▶ [YOUR ASSIGNMENT]
Only the lines from the start of the data through the one containing "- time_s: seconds" belong in your answer; return them exactly.

▶ [GIVEN DATA]
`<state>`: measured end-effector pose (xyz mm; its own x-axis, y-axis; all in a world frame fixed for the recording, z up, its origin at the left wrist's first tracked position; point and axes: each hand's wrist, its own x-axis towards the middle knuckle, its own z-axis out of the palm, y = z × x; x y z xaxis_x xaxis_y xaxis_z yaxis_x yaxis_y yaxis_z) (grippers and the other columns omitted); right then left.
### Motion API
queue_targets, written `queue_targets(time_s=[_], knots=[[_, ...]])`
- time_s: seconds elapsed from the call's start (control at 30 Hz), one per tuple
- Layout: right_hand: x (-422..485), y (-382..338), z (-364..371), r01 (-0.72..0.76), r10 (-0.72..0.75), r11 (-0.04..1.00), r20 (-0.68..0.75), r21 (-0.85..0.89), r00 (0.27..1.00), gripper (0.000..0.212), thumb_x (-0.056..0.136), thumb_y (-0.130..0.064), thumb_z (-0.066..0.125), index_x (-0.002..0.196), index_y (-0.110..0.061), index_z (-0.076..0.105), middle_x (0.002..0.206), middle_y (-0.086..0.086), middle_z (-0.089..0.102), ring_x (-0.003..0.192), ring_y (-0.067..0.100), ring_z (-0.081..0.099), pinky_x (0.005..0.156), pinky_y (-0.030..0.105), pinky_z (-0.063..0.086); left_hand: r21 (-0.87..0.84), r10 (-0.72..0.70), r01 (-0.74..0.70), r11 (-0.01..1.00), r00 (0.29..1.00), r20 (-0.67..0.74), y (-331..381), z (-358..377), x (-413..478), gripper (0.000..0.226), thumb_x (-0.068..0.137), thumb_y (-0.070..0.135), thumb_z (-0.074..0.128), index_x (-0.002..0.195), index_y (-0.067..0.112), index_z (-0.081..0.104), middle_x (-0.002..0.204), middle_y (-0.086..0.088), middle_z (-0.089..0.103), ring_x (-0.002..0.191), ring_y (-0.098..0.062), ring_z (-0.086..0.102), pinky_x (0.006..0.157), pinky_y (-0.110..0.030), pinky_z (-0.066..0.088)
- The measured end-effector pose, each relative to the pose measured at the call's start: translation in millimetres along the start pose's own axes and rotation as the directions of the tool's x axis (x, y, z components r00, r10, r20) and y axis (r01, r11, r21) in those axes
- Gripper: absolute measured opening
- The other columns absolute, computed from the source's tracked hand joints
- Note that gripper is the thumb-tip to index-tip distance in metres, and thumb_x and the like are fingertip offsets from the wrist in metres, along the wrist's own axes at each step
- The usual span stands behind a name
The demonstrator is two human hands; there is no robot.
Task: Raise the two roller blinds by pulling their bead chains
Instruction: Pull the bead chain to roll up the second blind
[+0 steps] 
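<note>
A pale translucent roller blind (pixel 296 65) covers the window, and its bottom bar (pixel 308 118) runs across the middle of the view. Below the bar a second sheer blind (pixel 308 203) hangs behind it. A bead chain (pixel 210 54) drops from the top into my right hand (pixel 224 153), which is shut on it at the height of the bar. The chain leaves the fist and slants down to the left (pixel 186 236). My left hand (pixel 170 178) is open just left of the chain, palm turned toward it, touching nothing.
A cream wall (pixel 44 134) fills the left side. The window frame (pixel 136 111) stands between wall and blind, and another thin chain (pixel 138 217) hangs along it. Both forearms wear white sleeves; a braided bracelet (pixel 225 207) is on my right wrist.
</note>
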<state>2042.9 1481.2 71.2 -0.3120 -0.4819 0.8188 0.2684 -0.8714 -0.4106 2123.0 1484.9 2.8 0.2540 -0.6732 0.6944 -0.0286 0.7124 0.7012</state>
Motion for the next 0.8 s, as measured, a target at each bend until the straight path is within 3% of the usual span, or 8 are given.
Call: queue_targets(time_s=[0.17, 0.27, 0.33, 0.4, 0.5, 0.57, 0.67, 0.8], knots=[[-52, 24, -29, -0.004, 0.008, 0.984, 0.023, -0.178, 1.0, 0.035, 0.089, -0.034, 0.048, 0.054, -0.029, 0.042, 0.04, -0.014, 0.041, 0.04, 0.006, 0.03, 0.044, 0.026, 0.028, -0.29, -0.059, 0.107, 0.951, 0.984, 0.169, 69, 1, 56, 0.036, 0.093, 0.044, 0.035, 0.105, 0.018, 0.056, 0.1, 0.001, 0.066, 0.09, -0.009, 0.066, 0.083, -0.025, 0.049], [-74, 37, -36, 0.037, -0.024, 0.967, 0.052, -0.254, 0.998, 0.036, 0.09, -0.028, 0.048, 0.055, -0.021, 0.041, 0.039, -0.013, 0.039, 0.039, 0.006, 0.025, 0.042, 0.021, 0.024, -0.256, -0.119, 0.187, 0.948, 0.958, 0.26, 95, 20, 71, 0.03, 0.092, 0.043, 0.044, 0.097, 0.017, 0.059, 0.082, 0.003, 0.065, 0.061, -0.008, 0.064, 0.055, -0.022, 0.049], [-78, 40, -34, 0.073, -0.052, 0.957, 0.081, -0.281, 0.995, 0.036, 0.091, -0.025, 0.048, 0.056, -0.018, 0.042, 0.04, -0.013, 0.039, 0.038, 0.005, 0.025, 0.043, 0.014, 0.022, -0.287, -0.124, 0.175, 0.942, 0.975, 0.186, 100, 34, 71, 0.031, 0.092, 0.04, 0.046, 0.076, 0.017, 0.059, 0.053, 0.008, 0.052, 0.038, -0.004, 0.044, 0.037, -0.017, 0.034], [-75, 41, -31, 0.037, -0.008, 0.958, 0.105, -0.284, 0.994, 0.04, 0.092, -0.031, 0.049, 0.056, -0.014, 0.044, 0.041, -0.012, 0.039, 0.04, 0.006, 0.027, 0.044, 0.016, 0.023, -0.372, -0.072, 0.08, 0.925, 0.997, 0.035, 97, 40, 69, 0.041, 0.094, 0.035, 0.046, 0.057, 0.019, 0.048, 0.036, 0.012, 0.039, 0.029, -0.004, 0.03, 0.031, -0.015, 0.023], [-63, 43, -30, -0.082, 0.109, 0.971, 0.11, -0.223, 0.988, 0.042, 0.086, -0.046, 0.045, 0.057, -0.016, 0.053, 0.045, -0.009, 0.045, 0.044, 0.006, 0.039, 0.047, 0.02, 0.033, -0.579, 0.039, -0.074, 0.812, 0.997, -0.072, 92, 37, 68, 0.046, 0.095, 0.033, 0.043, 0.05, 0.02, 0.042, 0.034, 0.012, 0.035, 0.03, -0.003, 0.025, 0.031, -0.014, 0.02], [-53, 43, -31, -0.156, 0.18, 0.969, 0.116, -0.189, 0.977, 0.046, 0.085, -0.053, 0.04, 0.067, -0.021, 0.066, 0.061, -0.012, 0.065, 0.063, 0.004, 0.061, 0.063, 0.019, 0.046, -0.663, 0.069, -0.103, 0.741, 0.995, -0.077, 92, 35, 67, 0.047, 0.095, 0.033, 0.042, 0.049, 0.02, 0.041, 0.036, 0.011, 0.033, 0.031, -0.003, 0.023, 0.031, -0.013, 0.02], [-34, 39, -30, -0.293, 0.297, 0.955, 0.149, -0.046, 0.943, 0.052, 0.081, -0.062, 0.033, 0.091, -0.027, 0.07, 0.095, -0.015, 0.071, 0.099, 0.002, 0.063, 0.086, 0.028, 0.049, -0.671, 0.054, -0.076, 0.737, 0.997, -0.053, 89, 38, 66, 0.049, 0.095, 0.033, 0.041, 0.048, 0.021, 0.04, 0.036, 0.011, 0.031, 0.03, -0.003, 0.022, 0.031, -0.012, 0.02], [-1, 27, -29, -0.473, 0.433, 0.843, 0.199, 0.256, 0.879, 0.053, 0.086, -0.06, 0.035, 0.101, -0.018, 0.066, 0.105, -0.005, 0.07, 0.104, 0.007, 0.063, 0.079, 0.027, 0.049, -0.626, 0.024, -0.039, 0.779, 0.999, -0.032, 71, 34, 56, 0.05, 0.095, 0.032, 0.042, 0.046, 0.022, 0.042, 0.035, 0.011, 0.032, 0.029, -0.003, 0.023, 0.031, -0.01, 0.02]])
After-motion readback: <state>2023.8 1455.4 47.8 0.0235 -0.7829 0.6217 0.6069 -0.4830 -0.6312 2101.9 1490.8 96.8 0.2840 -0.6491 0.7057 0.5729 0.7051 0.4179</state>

▶ [RESPONSE FOR THIS EXERCISE]
`<state>`: measured end-effector pose (xyz mm; its own x-axis, y-axis; all in a world frame fixed for the recording, z up, its origin at the left wrist's first tracked position; point and axes: each hand's wrist, its own x-axis towards the middle knuckle, its own z-axis out of the palm, y = z × x; x y z xaxis_x xaxis_y xaxis_z yaxis_x yaxis_y yaxis_z) (grippers and the other columns omitted); right then left.
### Motion API
queue_targets, written `queue_targets(time_s=[_], knots=[[_, ...]])`
- time_s: seconds elapsed from the call's start (control at 30 Hz), one per tuple

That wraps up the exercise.